A lot has happened since the producers pleaded with viewers to hold their criticism until the show airs—most disturbingly, the events in Charlottesville. The violence there proved, yet again, that white supremacy is alive and well, and that there’s no such thing as a Confederate dystopian universe because America is living in it right now. In light of what is surely merely one in a chain of future confrontations between fascists and white supremacists and people who aren’t Nazis, Confederate seems like an increasingly bad idea. Nevertheless, HBO persisted. Asked about the show’s viability in the wake of all of this, the network told the New York Times on Monday that it was full steam ahead:
We support everybody’s right to express an opinion but the suggestion of irresponsibility on our part is simply undeserved…HBO has a long history of championing intelligent storytelling and we will approach this project with the same level of thoughtfulness that has always defined our programming. We recognize the sensitivity of this project and will treat it with the respect that it deserves. Our creative partners should be given time to develop the series rather than face prejudgment.
Not irresponsible, huh? Thoughtful, huh? Um, remember how Bill Maher still has a show on HBO despite saying the n-word on Real Time and trashing Muslims every chance he gets?

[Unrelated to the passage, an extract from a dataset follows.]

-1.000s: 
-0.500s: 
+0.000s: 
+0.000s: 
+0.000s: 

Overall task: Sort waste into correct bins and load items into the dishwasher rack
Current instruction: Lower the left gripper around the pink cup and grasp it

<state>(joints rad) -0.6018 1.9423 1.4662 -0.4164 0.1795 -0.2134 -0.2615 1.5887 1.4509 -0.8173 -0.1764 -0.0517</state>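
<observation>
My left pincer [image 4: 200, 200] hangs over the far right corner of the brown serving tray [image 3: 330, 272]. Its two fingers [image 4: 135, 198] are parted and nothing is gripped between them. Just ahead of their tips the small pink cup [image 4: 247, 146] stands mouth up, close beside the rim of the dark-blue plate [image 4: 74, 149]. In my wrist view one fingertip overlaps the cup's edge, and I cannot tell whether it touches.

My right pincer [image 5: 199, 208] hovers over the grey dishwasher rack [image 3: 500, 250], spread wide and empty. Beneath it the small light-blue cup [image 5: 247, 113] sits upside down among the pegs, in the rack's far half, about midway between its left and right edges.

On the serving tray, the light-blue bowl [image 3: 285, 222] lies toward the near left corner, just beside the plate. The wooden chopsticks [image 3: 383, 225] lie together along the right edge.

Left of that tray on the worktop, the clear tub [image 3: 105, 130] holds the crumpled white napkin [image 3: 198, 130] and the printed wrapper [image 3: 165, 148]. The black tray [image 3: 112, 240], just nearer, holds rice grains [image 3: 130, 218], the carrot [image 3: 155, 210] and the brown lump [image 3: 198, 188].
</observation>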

Or how Game of Thrones’ racial politics are terrible, just like those of Girls and Sex and the City and countless other shows? Just because HBO was smart enough to give Issa Rae a timeslot doesn’t mean the network has a stellar track record when it comes to race. HBO already gave the world a solid contribution in terms of white supremacist characters with JK Simmon’s Schillinger from Oz. Let’s just leave it at that.
While Confederate won’t be out for at least another two years, the idea that a show speculating about the Confederacy winning the Civil War is being developed at a time when white supremacists are attacking people and even killing over a Robert E. Lee statue says enough about where HBO’s priorities are—as does its insistence on continuing the project.